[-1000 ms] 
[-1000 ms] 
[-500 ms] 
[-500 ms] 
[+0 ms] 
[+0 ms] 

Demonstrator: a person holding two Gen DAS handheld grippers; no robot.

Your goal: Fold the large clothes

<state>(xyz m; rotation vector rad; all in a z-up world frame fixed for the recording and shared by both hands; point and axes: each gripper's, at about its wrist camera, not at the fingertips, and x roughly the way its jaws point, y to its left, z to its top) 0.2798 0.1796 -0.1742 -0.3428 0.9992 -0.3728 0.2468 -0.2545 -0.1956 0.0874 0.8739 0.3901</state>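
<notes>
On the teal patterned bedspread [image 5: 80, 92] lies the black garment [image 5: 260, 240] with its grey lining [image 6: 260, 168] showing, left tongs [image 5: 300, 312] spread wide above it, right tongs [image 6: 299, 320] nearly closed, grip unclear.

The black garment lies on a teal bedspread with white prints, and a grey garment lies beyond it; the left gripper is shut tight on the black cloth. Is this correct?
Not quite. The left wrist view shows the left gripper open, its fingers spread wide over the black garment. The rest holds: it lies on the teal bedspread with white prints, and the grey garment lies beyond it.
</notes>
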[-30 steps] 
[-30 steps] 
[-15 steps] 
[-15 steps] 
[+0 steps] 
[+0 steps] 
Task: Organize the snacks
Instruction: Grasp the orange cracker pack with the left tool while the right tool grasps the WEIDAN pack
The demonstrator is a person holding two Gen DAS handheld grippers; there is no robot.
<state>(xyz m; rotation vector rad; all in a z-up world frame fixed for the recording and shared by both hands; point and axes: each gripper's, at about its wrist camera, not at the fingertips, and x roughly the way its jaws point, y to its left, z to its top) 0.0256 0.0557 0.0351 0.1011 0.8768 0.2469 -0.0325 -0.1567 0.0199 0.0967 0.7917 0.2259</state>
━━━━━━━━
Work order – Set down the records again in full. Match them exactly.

Output of the task –
[-1000 ms] 
[-1000 ms] 
[-500 ms] 
[-500 ms] 
[+0 ms] 
[+0 ms] 

Demonstrator: a person holding two Gen DAS handheld grippers; no robot.

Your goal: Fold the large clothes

<state>(xyz m; rotation vector rad; all in a z-up world frame fixed for the recording and shared by both hands; point and axes: each gripper's, at about its wrist camera, not at the fingertips, and x roughly the way its jaws point, y to its left, z to its top) 0.2798 0.1796 -0.1742 -0.3428 0.9992 -0.3728 0.2468 -0.2545 -0.1956 0.0874 0.8739 0.3901</state>
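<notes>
On the teal patterned bedspread [image 5: 80, 92] lies the black garment [image 5: 260, 240] with its grey lining [image 6: 260, 168] showing, left tongs [image 5: 300, 312] spread wide above it, right tongs [image 6: 299, 320] nearly closed, grip unclear.

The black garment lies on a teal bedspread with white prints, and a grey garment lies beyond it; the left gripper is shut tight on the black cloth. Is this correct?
Not quite. The left wrist view shows the left gripper open, its fingers spread wide over the black garment. The rest holds: it lies on the teal bedspread with white prints, and the grey garment lies beyond it.
</notes>
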[-30 steps] 
[-30 steps] 
[-15 steps] 
[-15 steps] 
[+0 steps] 
[+0 steps] 
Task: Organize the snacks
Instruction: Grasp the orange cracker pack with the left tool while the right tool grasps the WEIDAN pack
The demonstrator is a person holding two Gen DAS handheld grippers; there is no robot.
<state>(xyz m; rotation vector rad; all in a z-up world frame fixed for the recording and shared by both hands; point and axes: each gripper's, at about its wrist camera, not at the fingertips, and x roughly the way its jaws point, y to its left, z to its top) 0.0256 0.0557 0.0351 0.1011 0.8768 0.2469 -0.0325 -0.1567 0.0199 0.0967 0.7917 0.2259</state>

What came before is the complete response.